= Trans-tubular potassium gradient =

The trans-tubular potassium gradient (TTKG) is an index reflecting the conservation of potassium in the cortical collecting ducts (CCD) of the kidneys. It is useful in diagnosing the causes of hyperkalemia or hypokalemia. The TTKG estimates the ratio of potassium in the lumen of the CCD to that in the peritubular capillaries.

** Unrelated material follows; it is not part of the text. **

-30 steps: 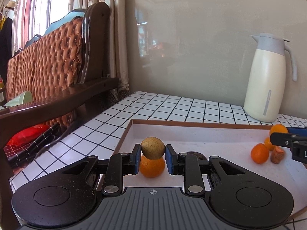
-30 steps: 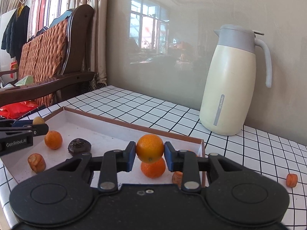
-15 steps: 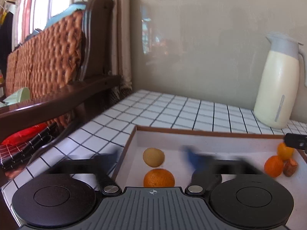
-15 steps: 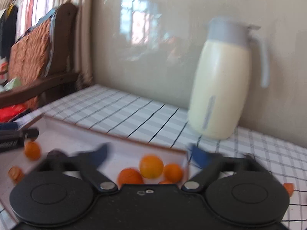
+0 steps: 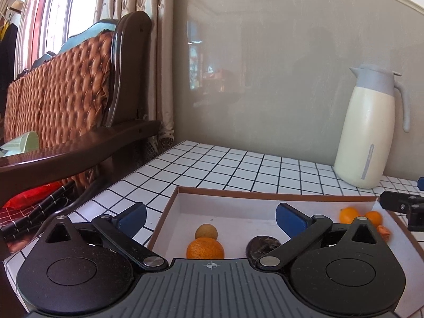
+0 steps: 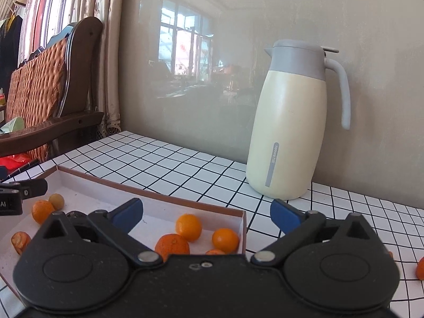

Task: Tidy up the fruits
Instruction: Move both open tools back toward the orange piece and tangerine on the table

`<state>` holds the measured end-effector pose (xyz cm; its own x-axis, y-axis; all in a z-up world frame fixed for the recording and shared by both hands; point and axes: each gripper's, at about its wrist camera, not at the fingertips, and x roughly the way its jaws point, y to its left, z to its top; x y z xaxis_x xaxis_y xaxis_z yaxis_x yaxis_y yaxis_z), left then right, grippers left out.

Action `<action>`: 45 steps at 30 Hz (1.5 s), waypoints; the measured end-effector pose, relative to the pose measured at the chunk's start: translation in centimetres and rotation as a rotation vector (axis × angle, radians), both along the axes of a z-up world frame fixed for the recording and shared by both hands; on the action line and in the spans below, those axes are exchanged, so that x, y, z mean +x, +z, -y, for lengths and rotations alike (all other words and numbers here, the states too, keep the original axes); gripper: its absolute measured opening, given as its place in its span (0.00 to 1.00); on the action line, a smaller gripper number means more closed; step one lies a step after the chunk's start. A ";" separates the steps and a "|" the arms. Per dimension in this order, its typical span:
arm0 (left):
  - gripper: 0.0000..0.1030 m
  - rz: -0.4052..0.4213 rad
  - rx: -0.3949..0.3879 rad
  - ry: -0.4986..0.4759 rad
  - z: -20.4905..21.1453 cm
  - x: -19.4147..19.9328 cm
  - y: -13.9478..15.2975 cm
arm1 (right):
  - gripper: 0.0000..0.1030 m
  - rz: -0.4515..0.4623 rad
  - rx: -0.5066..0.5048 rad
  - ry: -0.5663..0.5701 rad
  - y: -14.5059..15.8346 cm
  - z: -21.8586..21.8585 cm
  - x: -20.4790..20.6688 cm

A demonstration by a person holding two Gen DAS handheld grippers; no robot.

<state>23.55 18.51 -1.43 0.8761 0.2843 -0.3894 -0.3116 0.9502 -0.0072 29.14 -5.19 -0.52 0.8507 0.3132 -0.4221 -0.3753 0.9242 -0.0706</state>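
Both sets of jaws have let go since a moment ago: the left gripper [image 5: 210, 216] has dropped its pale brownish fruit [image 5: 206, 231], and the right gripper [image 6: 206, 213] has dropped its orange [image 6: 188, 227]. Each now stands spread wide with nothing between its blue pads.

Little writing can be read. A grey strip down the cream jug [image 6: 288, 135] carries small lettering too fine to make out, and the left gripper's arm at the left edge of the right view shows only the letters "AI", the rest cut off.

All the fruit lies in the shallow white tray [image 5: 233, 212] on the tiled desk [image 6: 185, 167]. At the tray's left end the pale brownish fruit sits just behind a larger orange [image 5: 205, 247], both low between the open left jaws. Beside them a dark wrinkled fruit [image 5: 262, 245] is half hidden by the gripper's body. At the tray's right corner the dropped orange rests among others, between the right jaws, one a mere sliver above the gripper. Another orange piece [image 6: 420, 267] lies on the desk outside the tray, cut by the frame's right edge.
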 end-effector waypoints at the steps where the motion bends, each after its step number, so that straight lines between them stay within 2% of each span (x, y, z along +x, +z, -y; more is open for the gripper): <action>1: 1.00 0.004 0.000 -0.006 0.3 -0.3 0.1 | 0.94 0.008 0.007 0.002 0.2 0.2 -0.3; 6: 1.00 -0.010 0.043 -0.040 2.6 -1.5 0.6 | 0.94 0.051 0.010 0.008 0.9 1.1 -2.2; 13: 1.00 0.000 0.063 -0.092 6.1 -2.8 2.0 | 0.94 0.090 0.000 -0.001 1.9 2.8 -4.5; 22: 1.00 0.006 0.079 -0.136 10.9 -3.8 2.5 | 0.94 0.104 0.004 -0.082 2.4 7.5 -6.5; 31: 1.00 0.071 0.095 -0.214 17.5 -4.2 2.7 | 0.85 0.099 -0.009 -0.170 1.9 13.4 -7.6; 38: 1.00 0.055 0.149 -0.335 23.5 -3.0 1.8 | 0.79 0.089 -0.034 -0.252 1.1 18.0 -7.8; 45: 0.99 0.069 0.149 -0.432 28.8 -1.5 0.9 | 0.68 0.063 -0.051 -0.338 -0.1 22.5 -7.2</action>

The following is the formula for calculating the TTKG:

$TTKG = {\frac{urine_K}{plasma_K}} \div {\frac{urine_{osm}}{plasma_{osm}}}$

Note that this formula is valid only when U_{osm} >300 and U_{Na} >25

The validity of this measurement falls on three assumptions:
- (1) Few solutes are reabsorbed in the medullary collecting duct (MCD)
- (2) Potassium is neither secreted nor reabsorbed in the MCD
- (3)The osmolality of the fluid in the terminal CCD is known
Significant reabsorption or secretion of K in the MCD seldom occurs, except in profound K depletion or excess, respectively.

A typical TTKG in a normal person on a normal diet is 8-9. During hyperkalemia or high potassium intake, more potassium should be excreted in the urine and the TTKG should be above 10. Low levels (<7) during hyperkalemia may indicate mineralocorticoid deficiency, especially if accompanied by hyponatremia and high urine Na.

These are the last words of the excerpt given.